**ASSIGNMENT:** The full listing should be written out verbatim, and its images should be dropped.

━━━━━━━━

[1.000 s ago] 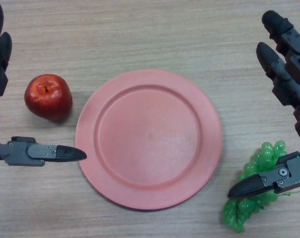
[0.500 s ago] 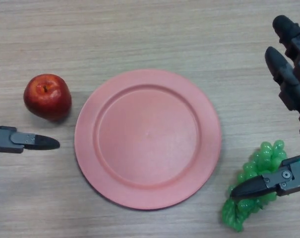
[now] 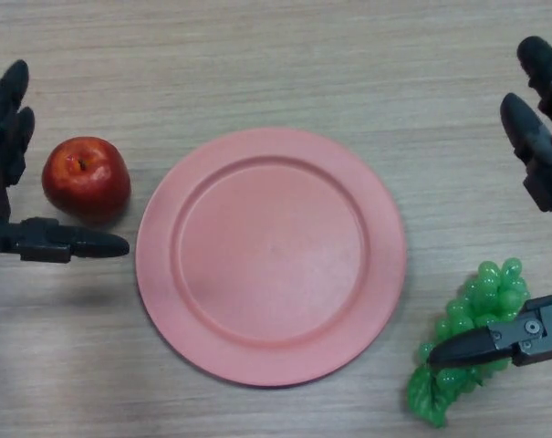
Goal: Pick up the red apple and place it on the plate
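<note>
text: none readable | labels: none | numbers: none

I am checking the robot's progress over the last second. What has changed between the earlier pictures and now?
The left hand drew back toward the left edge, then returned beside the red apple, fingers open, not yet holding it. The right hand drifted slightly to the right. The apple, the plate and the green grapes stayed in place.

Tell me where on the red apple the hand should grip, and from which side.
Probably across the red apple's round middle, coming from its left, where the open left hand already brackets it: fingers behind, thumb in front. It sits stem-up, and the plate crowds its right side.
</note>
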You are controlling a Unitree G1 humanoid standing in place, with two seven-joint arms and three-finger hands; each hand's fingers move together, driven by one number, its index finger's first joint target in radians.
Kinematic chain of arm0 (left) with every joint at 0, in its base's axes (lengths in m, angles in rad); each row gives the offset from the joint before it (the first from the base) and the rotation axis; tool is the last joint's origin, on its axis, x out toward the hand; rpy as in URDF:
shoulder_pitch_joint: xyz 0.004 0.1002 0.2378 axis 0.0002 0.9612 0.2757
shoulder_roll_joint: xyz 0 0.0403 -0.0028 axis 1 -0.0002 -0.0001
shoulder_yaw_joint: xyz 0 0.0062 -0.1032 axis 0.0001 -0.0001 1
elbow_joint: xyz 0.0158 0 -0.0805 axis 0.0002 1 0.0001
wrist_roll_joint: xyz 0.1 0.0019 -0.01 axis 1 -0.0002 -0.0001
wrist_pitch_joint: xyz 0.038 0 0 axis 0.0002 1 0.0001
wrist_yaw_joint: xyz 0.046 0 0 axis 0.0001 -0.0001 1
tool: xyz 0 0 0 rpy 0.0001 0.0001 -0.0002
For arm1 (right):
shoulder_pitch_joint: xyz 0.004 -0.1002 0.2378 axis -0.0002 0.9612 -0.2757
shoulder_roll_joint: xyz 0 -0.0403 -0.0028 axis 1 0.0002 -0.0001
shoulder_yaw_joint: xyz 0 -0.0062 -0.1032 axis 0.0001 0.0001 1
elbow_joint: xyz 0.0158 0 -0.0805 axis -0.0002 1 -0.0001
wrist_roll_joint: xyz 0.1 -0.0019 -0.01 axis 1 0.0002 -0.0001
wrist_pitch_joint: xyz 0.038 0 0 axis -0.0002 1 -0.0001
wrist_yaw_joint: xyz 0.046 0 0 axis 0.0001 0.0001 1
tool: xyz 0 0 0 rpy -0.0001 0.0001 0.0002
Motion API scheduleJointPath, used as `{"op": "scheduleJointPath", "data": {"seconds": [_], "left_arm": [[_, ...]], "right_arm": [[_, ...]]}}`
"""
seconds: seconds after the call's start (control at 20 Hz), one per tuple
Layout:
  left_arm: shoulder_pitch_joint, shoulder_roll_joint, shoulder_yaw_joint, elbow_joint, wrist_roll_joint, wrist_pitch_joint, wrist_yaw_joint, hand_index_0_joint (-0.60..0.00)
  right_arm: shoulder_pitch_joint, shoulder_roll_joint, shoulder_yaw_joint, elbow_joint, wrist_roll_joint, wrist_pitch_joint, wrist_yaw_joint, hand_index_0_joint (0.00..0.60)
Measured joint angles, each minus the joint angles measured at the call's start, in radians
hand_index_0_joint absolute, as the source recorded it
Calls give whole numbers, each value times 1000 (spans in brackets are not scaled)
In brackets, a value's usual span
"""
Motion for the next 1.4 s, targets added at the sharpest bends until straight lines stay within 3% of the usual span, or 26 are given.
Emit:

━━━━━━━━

**EXPECTED OUTPUT:**
[1.000 s ago] 
[0.500 s ago] 
[now] 
Goal: Pick up the red apple and place it on the plate
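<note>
text: none readable | labels: none | numbers: none

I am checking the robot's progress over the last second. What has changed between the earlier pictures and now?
The left hand drew back toward the left edge, then returned beside the red apple, fingers open, not yet holding it. The right hand drifted slightly to the right. The apple, the plate and the green grapes stayed in place.

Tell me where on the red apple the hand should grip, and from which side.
Probably across the red apple's round middle, coming from its left, where the open left hand already brackets it: fingers behind, thumb in front. It sits stem-up, and the plate crowds its right side.
</note>
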You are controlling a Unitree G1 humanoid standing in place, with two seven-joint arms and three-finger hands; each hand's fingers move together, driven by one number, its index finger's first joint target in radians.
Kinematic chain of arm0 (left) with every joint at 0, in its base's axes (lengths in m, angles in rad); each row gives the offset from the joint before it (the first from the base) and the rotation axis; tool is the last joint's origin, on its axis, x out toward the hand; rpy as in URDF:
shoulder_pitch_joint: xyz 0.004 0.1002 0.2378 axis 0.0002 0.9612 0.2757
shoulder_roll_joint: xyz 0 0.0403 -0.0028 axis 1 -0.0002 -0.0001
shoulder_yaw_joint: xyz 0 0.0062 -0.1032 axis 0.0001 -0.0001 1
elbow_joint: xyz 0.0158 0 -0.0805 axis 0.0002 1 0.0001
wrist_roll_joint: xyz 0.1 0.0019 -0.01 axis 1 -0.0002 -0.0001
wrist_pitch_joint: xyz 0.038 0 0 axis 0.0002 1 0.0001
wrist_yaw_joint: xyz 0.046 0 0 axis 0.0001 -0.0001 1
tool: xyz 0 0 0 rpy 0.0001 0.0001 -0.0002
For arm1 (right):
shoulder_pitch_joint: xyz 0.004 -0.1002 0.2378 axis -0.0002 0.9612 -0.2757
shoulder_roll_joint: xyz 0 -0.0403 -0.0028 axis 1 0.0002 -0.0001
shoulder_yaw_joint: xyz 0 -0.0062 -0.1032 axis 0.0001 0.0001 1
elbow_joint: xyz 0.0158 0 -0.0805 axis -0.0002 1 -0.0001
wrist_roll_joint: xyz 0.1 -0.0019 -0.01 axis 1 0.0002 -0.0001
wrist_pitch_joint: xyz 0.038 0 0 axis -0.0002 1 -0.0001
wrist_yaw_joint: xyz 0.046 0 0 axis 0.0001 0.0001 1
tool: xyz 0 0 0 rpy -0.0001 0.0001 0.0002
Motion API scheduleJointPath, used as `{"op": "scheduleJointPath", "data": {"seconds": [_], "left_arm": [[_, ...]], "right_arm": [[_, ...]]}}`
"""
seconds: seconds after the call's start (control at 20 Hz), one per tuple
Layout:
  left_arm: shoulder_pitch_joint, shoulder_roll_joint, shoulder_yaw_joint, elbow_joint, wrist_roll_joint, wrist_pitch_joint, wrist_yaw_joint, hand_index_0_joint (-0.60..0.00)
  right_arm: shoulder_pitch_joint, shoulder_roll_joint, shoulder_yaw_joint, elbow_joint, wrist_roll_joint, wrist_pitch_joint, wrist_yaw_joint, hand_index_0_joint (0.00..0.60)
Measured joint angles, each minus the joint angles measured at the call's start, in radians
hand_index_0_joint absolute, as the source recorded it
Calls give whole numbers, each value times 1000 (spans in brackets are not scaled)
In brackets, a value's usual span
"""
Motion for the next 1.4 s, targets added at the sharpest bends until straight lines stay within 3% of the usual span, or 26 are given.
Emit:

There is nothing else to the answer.